Nabil M Mansour*, William J Salyers Jr
Department of Internal Medicine, University of Kansas School of Medicine-Wichita. Wichita, KS, USA
Received January 3rd, 2013 – Accepted March 23rd, 2013
Context Lymphangiomas are uncommon benign neoplasms that result from a blockage of the lymphatic system. Pancreatic cystic lymphangiomas are extremely rare. Pancreatic cystic lymphangiomas have been classically diagnosed on histopathologic examination following surgical excision, but recent reports have demonstrated successful diagnosis using endoscopic ultrasound with fine-needle aspiration (EUS-FNA). Data on the natural history of these lesions following drainage via EUS-FNA are lacking. We present a case of successful initial diagnosis and drainage of a pancreatic cystic lymphangioma using EUS-FNA, with unfortunate recurrence of the lesion four months later. Case report A 50-year-old female was evaluated for epigastric abdominal pain and nausea. CT scan revealed a 4 cm retroperitoneal cystic lesion. EUS-FNA was performed with complete drainage of the lesion using a 22-gauge needle. Twenty-five mL of chylous white fluid was obtained with laboratory analysis consistent with a pancreatic cystic lymphangioma. The patient was symptom-free for 4 months following drainage, but eventually had symptoms again with a CT scan confirming recurrence. Conclusions While EUS-FNA is effective for the diagnosis of pancreatic cystic lymphangiomas, its role in the management of these lesions is questionable. Temporary relief of symptoms can be achieved after EUS-guided drainage, but recurrence is a concern. Definitive cure likely requires complete surgical excision.

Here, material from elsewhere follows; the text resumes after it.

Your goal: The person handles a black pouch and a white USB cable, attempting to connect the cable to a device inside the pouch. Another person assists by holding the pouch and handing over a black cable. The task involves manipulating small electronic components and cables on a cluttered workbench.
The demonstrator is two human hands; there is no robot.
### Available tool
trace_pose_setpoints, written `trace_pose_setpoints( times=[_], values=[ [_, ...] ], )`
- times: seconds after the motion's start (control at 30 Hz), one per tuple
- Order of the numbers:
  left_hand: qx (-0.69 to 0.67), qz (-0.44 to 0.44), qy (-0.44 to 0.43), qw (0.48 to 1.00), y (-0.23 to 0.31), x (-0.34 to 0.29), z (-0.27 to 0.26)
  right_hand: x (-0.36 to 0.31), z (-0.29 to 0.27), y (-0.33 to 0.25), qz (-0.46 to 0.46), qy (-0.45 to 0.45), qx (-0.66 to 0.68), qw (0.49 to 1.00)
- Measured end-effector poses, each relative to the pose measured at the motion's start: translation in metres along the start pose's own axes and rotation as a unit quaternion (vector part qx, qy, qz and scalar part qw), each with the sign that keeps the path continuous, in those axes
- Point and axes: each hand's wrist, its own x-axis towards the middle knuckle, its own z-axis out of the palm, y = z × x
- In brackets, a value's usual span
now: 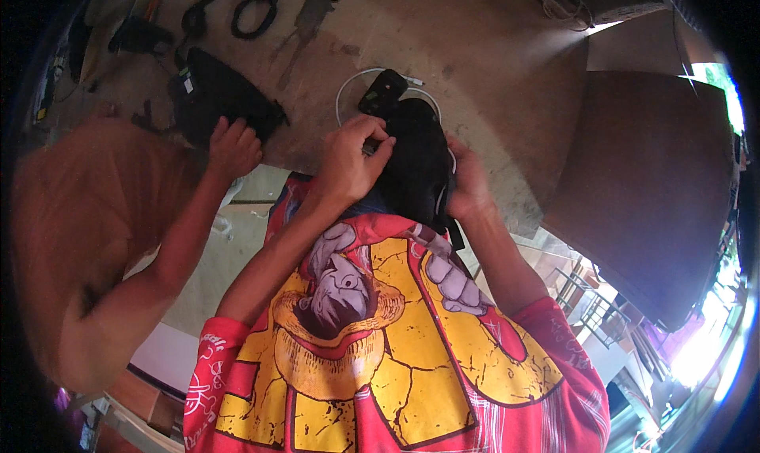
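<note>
A black fabric pouch point(413, 156) rests between my hands at the near edge of the table, against the front of my shirt. On its left edge my left hand point(351, 159) is closed in a pinch, thumb and forefinger together; the exact part between the fingertips is hidden. My right hand point(469, 178) grips the pouch from the right side, its fingers partly out of sight behind it. Just beyond the pouch lies a small black device point(383, 90), and a white cable point(342, 97) curves around behind both.
At my left, a co-worker's hand point(235, 147) touches another black bag point(218, 93). Farther back on the brown table point(467, 37) lie a coiled black cable point(255, 16) and other dark tools. A large brown panel point(645, 192) stands at the right.
</note>
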Motion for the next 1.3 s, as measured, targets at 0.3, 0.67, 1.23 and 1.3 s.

Diagnosis; Endosonography; Lymphangioma, Cystic; Pancreatic Cyst; Recurrence
Lymphangiomas are uncommon benign neoplasms that result from a blockage of the lymphatic system . They are most often found in the head and neck region, and occur most commonly in children . Lymphangiomas in the abdomen are very rare. Lymphangiomas are considered to be of pancreatic origin if they are within the parenchyma, adjacent to the pancreas, or connected to it by a pedicle . Pancreatic cystic lymphangiomas are extremely uncommon, representing less than 1% of all lymphangiomas and about 0.2% of pancreatic neoplasms .
Conventional radiology has generally been inadequate for the evaluation of cystic lesions of the pancreas, and pancreatic cystic lymphangiomas have been classically diagnosed on histopathological examination following surgical excision . However, there have been, recent reports of successful diagnosis of pancreatic cystic lymphangioma using endoscopic ultrasound with fineneedle aspiration (EUS-FNA) [4, 5, 6, 7, 8, 9, 10], yet data on the natural history of these lesions following drainage via EUS-FNA are lacking. We present a case of successful initial diagnosis and drainage of a pancreatic cystic lymphangioma using EUS-FNA, with unfortunate recurrence of the lesion four months later.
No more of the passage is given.